### Task instructions
Exact copies of all the records are to be printed.

-------------------------

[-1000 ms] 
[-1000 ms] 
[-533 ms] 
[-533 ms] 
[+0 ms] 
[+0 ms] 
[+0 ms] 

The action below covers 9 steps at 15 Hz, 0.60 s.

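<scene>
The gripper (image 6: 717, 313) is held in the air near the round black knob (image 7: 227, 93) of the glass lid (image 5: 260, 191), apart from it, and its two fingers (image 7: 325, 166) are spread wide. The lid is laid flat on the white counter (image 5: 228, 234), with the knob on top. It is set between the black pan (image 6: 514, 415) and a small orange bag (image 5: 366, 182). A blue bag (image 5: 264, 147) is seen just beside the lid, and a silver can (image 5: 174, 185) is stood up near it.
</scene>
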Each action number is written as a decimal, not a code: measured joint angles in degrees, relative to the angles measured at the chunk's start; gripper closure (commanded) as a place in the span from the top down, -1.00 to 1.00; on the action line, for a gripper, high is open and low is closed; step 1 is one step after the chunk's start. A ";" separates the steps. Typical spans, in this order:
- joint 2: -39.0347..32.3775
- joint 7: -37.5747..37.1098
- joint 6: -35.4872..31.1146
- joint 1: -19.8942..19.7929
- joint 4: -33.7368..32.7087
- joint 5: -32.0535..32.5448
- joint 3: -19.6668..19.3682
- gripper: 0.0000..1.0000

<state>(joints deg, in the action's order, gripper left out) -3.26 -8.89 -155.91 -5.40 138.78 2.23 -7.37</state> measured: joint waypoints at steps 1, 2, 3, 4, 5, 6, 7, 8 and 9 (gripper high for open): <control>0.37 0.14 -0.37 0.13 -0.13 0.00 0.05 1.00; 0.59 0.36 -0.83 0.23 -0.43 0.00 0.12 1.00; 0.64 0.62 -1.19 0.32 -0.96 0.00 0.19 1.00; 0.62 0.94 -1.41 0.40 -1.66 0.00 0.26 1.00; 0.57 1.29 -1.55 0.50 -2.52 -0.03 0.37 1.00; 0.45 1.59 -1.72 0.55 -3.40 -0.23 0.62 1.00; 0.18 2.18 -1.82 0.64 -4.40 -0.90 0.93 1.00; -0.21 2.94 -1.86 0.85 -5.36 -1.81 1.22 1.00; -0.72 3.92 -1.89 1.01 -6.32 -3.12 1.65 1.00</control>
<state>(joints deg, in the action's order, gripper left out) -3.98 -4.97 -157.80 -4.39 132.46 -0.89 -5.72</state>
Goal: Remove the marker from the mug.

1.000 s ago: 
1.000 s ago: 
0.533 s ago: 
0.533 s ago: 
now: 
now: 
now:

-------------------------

### Output for this exercise
[-1000 ms] 
[-1000 ms] 
[-533 ms] 
[-533 ms] 
[+0 ms] 
[+0 ms] 
[+0 ms] 

The action below covers 9 steps at 15 Hz, 0.60 s.

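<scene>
The gripper (image 6: 717, 313) is held in the air near the round black knob (image 7: 227, 93) of the glass lid (image 5: 260, 191), apart from it, and its two fingers (image 7: 325, 166) are spread wide. The lid is laid flat on the white counter (image 5: 228, 234), with the knob on top. It is set between the black pan (image 6: 514, 415) and a small orange bag (image 5: 366, 182). A blue bag (image 5: 264, 147) is seen just beside the lid, and a silver can (image 5: 174, 185) is stood up near it.
</scene>
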Each action number is written as a decimal, not a code: measured joint angles in degrees, relative to the angles measured at the chunk's start; gripper closure (commanded) as a place in the span from the top down, -1.00 to 1.00; on the action line, for a gripper, high is open and low is closed; step 1 is one step after the chunk's start. A ";" separates the steps. Typical spans, in this order:
- joint 2: -39.0347..32.3775
- joint 7: -37.5747..37.1098
- joint 6: -35.4872..31.1146
- joint 1: -19.8942..19.7929
- joint 4: -33.7368..32.7087
- joint 5: -32.0535..32.5448
- joint 3: -19.6668..19.3682
- gripper: 0.0000..1.0000

<state>(joints deg, in the action's order, gripper left out) -3.26 -8.89 -155.91 -5.40 138.78 2.23 -7.37</state> measured: joint waypoints at steps 1, 2, 3, 4, 5, 6, 7, 8 and 9 (gripper high for open): <control>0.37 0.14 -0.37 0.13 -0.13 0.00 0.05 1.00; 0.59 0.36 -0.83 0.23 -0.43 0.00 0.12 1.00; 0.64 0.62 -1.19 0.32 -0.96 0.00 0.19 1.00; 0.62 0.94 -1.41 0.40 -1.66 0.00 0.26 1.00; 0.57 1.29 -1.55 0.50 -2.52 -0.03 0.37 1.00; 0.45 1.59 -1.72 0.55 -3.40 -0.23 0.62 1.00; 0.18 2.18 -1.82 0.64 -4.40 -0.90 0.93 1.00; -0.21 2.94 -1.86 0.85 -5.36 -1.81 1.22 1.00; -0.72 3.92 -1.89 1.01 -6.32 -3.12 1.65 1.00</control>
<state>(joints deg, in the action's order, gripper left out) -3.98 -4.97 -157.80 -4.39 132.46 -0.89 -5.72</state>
Goal: Remove the marker from the mug.

1.000 s ago: 
1.000 s ago: 
0.533 s ago: 
0.533 s ago: 
now: 
now: 
now:

That's the answer, with nothing more to add.